There may be more than one URL for a single page on a website, which can cause problems when a search engine attempts to crawl and index pages on that site.
If the search engine can figure out some rules on how these different versions of URLs for a page come about, and identify only one version of a URL (a canonical URL) to the index for the different versions, then it can save time and processing power by only crawling and indexing that one version.
A “canonical” version of a URL would be a standard single version, when there may be more than one way to represent the URL (or address) of a page.
Web crawlers can download only a finite number of documents or web pages in a given amount of time.

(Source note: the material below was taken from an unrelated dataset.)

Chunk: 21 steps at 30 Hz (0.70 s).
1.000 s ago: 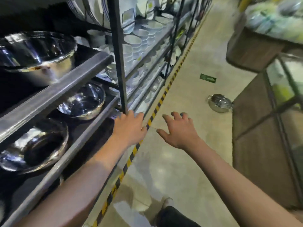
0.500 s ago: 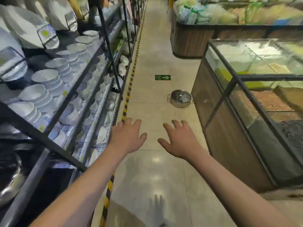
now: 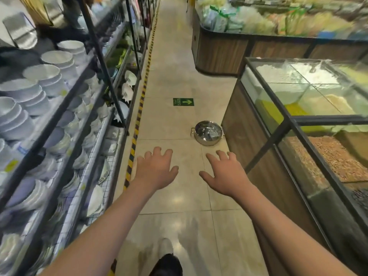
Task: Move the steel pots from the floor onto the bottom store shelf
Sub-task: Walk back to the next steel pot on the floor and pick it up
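Note:
One steel pot (image 3: 207, 133) with two small side handles stands upright on the tiled aisle floor, close to the wooden base of a glass counter on the right. My left hand (image 3: 155, 168) and my right hand (image 3: 225, 173) are stretched out in front of me, palms down, fingers spread and holding nothing. Both hands hover short of the pot, apart from it. The shelf rack (image 3: 65, 124) on the left holds stacked white bowls and plates; its bottom level with steel pots is out of view.
A yellow-black striped tape line (image 3: 139, 114) runs along the foot of the rack. A green arrow sticker (image 3: 183, 102) lies on the floor beyond the pot. Glass-topped grain bins (image 3: 310, 108) line the right side, and a wooden produce stand (image 3: 245, 46) stands farther back.
The view has swung from the steel bowls on the left rack towards the aisle. The pot on the floor now lies closer ahead. Both hands stay empty and spread.

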Each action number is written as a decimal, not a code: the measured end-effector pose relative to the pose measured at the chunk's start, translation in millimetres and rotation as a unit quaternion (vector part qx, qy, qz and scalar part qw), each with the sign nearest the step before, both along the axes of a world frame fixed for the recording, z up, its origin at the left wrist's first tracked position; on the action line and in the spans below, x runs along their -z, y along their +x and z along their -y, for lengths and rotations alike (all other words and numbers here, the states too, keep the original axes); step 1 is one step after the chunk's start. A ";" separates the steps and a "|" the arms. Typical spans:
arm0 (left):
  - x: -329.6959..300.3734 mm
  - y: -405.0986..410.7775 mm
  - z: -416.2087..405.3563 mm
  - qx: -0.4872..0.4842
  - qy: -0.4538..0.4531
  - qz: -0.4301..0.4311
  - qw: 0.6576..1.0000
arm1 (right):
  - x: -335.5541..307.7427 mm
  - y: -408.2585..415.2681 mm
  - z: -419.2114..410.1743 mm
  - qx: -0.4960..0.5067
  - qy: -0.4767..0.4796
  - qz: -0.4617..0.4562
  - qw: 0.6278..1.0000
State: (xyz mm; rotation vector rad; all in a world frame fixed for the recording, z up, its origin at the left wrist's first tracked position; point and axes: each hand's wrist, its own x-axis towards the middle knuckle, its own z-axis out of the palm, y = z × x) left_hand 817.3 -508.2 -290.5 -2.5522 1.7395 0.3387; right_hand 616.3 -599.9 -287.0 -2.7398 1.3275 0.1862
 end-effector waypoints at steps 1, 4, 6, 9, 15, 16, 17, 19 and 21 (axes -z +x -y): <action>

Therefore, it would be advantageous if a web crawler could identify URL equivalence patterns in multiple different URLs that reference substantially identical pages and download only one document, as opposed to downloading all the substantially identical documents addressed by the multiple different URLs.
The above quote comes from a new patent filing from Microsoft, which looks to make it easier and less computationally expensive to crawl the web and to avoid identical indexing pages, or almost identical.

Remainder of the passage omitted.